In diesem Fall bedeutete das Zusammenstehen allerdings das genaue Gegenteil: Sepp Kastner verabschiedete sich von den anderen und ging auf die dem Bahnhof zugewandte Frontseite der Bank, um dort den Haupteingang abzusichern. Anne Loop, Hobelberger und Dr. Henrike Klamm dagegen wandten sich der Hintertür zu. Anne nahm ihre Dienstwaffe in Anschlag und die noch verschlossene Tür ins Visier, über der leise ein Ventilator surrte. Der Polizeilehrling Hobelberger, der wegen seiner Jugend und wegen der noch nicht abgeschlossenen Polizeiausbildung keine Schusswaffe tragen durfte, hob den Schlagstock nach oben, als handelte es sich um einen Revolver. Gerne hätte er auch die täuschend echt aussehende Spielzeugpistole geholt, die er in der Satteltasche seines Mopeds immer dabei hatte (man konnte nie wissen, wann man sie einmal brauchen konnte), aber das war ihm vor den Kollegen dann doch zu brenzlig.
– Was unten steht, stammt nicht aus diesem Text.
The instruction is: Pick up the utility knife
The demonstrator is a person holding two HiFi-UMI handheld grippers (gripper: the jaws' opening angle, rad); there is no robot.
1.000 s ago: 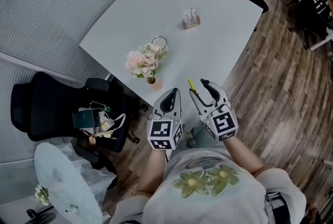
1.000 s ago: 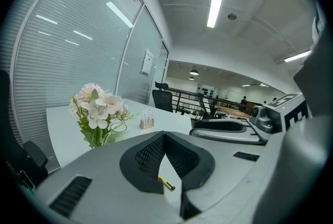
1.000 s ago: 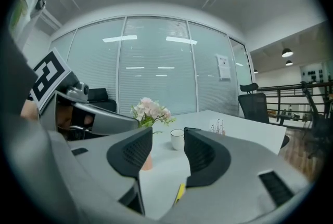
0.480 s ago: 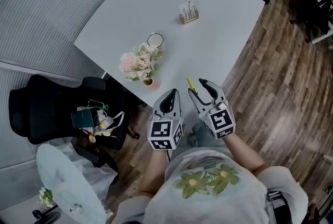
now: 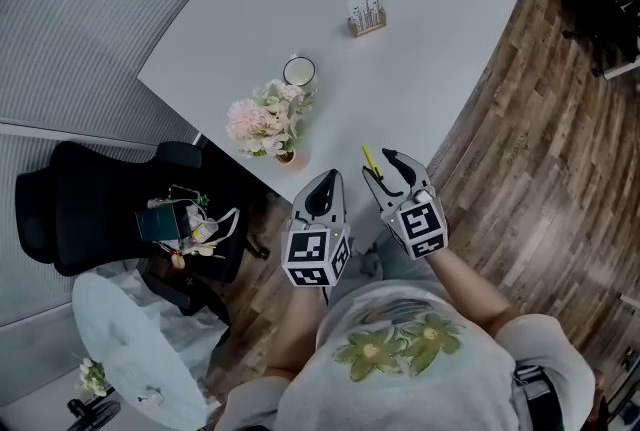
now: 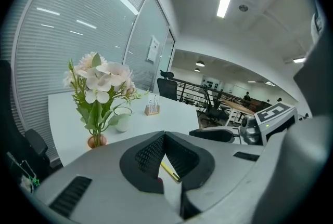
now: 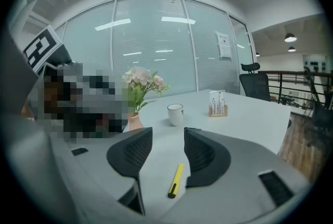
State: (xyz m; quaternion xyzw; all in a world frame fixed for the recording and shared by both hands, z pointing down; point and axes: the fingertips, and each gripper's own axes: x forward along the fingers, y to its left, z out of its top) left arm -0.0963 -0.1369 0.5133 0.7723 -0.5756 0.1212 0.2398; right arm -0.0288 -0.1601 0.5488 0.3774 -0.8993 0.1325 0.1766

Annes Herz klopfte bis zum Hals, als die stellvertretende Filialleiterin den Schlüssel ins Schloss steckte, ihn drehte und vorsichtig gegen die Tür drückte.
Alle drei schwiegen erwartungsvoll. Anne schossen wirre Gedanken und zahllose Fragen durch den Kopf: Was würde sie im Inneren der Bank erwarten? War überhaupt jemand drin? Aber wenn nicht, wo waren dann die Mitarbeiter? Handelte es sich wirklich um einen weiteren Banküberfall?
Jetzt hatte Dr. Klamm die Tür aufgesperrt und einen Spalt weit aufgeschoben. Anne spannte die Muskeln an. Doch dann kam die Aktion ins Stocken.
»Los, machen Sie auf«, zischte die Polizistin ungeduldig.
»Geht nicht«, flüsterte Henrike Klamm, die plötzlich nicht mehr so wagemutig und selbstbewusst wirkte wie gerade eben noch.
»Wie – was – geht nicht?«, fragte Anne, jetzt schon nicht mehr ganz so leise. Vorn auf der Wiesseer Straße dröhnte der Motor eines vorbeifahrenden Sportwagens.
»Die Tür, die geht nicht auf.« Dr. Klamms Stimme flatterte. »Das ist nicht normal. Normal geht die ganz einfach auf.« Sie blickte Anne verängstigt an.